# 2012 eos



## Boosted2003! (Mar 10, 2009)

They look pretty good in person. Interior has very little changes. Chrome trimmed buttons like rest of the VW's and new shifter like 2011 Jettas/2012 CC's. 

The exterior got the biggest change. I really like the look of the new rear end. With it saying EOS on drivers side and 2.0 TSI is very euro. No more projectors across the board. I guess its an option now. The corporate front end is not to bad looking. Very Golf TDI look.


----------



## sapphirexae (Apr 25, 2010)

I love the new look. I am planning on adding the silver trimmed window switches, mirror switch, etc to my 08'. Most importantly, I will be changing my DSG's shift knob for the new style. I've never been in-love with the big block shape of it, especially in manual mode. It just doesn't feel natural to shift it with its square shape. I've had a few 2011 Jetta Loaner Cars (I have on now as a matter of fact) and I often pop it into manual mode and have a bit of fun, I think it is largely in-part to the newer shift know design.


----------



## luceos (Feb 16, 2008)

*facelift*

hallo 
is there anyone
know if it is possible to change the old eos to the new eos 
grill bumper lights
thank you already luc


----------



## cjboffoli (Sep 22, 2007)

luc

I was wondering the same thing. It isn't clear if the dimensions of the front of the car has changed at all beyond just adding new cosmetic parts.
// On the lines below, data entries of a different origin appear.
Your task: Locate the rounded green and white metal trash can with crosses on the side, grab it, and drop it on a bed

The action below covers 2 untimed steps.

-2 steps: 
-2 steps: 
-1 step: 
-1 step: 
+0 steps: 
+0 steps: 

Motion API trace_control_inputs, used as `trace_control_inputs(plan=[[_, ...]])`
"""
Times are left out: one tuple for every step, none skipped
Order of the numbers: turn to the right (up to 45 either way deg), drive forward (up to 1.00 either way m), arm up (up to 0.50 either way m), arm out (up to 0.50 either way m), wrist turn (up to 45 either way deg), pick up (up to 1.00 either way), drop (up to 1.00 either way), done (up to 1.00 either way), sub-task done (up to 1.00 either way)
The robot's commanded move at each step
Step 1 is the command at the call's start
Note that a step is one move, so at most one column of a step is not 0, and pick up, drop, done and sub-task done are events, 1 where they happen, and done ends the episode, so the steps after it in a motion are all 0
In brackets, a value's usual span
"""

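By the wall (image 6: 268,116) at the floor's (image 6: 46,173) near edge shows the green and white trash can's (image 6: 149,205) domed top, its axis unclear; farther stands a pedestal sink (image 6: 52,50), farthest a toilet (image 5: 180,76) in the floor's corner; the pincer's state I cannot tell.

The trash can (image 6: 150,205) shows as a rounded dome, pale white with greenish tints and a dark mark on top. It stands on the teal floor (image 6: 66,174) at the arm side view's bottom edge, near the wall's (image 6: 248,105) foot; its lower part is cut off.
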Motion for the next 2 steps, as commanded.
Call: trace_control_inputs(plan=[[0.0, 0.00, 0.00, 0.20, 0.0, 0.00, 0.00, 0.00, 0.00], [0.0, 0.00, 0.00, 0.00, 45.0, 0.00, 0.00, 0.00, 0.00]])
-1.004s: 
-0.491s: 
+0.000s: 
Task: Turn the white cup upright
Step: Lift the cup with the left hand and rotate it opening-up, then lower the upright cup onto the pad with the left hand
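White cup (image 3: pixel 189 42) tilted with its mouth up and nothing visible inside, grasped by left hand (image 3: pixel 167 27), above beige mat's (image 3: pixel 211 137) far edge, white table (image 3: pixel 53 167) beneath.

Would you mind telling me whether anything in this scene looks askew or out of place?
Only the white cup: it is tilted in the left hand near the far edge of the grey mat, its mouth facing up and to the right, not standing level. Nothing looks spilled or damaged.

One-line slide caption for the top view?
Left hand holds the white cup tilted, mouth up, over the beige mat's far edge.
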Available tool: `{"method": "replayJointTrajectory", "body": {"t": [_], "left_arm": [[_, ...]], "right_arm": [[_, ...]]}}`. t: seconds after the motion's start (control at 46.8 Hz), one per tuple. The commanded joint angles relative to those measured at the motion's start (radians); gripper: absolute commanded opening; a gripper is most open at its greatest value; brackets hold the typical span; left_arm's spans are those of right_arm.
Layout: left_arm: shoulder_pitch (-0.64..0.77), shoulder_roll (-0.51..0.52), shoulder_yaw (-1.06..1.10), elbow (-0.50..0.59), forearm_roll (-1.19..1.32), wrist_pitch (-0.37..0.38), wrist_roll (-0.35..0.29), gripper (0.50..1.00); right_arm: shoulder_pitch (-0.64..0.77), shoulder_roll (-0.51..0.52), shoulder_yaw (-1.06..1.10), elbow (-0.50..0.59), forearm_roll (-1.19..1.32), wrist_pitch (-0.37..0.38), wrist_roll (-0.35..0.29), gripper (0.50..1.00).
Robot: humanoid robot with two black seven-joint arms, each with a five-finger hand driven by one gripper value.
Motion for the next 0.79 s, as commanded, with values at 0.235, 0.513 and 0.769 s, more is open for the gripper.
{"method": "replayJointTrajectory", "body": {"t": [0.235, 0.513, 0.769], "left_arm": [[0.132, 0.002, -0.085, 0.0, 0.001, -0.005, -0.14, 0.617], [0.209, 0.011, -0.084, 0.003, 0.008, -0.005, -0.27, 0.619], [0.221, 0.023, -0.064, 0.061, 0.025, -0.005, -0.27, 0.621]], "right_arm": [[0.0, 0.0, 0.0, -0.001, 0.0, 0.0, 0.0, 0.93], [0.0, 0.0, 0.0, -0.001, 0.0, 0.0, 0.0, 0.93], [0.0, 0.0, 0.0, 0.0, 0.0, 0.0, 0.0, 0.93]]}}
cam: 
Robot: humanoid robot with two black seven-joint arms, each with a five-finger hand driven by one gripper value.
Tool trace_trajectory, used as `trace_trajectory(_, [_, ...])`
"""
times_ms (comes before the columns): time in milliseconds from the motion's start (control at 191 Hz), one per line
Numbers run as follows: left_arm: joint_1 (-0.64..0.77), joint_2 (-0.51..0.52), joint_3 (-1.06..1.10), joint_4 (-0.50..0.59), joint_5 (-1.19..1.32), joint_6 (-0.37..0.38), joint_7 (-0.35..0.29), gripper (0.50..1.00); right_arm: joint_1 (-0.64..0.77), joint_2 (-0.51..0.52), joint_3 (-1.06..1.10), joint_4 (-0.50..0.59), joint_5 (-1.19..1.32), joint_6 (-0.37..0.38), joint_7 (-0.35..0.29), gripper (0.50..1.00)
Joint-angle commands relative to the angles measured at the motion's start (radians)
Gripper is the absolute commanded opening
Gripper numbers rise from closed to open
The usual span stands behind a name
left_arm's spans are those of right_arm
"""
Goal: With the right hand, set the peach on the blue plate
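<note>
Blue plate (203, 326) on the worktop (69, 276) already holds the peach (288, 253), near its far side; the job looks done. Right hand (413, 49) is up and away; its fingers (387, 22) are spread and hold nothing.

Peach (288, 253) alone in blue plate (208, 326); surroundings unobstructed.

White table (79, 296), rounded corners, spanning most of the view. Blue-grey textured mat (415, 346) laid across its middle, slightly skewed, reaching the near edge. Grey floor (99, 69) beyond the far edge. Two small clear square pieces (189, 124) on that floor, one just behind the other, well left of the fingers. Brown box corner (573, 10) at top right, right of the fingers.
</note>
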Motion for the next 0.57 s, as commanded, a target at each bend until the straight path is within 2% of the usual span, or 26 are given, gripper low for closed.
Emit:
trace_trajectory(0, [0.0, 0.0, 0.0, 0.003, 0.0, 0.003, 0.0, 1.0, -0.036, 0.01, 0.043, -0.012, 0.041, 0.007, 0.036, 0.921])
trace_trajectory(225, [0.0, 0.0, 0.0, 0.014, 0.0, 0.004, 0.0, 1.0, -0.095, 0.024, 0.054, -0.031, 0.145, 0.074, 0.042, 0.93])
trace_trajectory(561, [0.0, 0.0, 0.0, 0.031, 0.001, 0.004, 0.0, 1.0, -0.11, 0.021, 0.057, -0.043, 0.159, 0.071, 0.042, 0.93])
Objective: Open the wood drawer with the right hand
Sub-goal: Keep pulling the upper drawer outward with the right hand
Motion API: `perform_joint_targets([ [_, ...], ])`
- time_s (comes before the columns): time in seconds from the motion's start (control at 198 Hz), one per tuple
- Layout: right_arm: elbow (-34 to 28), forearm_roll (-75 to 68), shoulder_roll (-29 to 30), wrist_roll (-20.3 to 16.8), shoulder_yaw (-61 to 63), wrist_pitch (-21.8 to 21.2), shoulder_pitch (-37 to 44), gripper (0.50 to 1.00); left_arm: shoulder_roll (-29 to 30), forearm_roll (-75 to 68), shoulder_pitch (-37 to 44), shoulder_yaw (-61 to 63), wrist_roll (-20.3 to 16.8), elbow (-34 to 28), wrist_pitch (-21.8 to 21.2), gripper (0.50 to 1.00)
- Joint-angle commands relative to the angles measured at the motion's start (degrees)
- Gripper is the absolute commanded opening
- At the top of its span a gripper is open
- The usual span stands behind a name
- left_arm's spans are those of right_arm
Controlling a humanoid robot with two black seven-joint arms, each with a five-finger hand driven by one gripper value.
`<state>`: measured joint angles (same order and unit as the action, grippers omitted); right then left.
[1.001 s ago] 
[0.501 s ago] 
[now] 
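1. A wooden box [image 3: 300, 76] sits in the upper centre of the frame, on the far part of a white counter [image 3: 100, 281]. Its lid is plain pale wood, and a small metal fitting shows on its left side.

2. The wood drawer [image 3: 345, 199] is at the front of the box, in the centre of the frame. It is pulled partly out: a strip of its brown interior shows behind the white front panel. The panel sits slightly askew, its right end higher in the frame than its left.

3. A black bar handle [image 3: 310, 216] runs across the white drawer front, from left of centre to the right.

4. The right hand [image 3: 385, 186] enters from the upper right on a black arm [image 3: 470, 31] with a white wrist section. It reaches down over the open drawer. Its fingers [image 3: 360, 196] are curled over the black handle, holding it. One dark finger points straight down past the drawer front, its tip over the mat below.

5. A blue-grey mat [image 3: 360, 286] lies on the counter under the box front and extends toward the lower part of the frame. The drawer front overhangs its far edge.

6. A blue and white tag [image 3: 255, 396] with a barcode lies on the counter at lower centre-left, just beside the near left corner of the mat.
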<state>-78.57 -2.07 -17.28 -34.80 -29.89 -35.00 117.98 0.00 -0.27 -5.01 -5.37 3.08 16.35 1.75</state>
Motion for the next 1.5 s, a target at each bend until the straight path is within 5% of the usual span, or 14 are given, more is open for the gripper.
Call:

Providing the hood shape is the same, I wonder if it would be possible to order and bolt on the updated nose of the car.


----------



## mark_d_drake (Aug 17, 2006)

At a guess, new lights, new Grill, new Front Bumper Cover, I don't think they'd change metal..


----------



## Boosted2003! (Mar 10, 2009)

Pretty sure the front end can be changed but the rear which I really like can not be done with out sheet medal work.


----------



## iPinch (Oct 25, 2008)

We got our first one a few days ago. looks awesome


----------



## sapphirexae (Apr 25, 2010)

They are already hitting dealerships?!? I thought they weren't scheduled until later this year (like August or such)!


----------



## mark_d_drake (Aug 17, 2006)

Actually I was looking at the new front on the Jetta SWG side by side with our's which has the EOS-like front and they did change metal around the headlites on the Jetta, so they well have done the same with the EOS


----------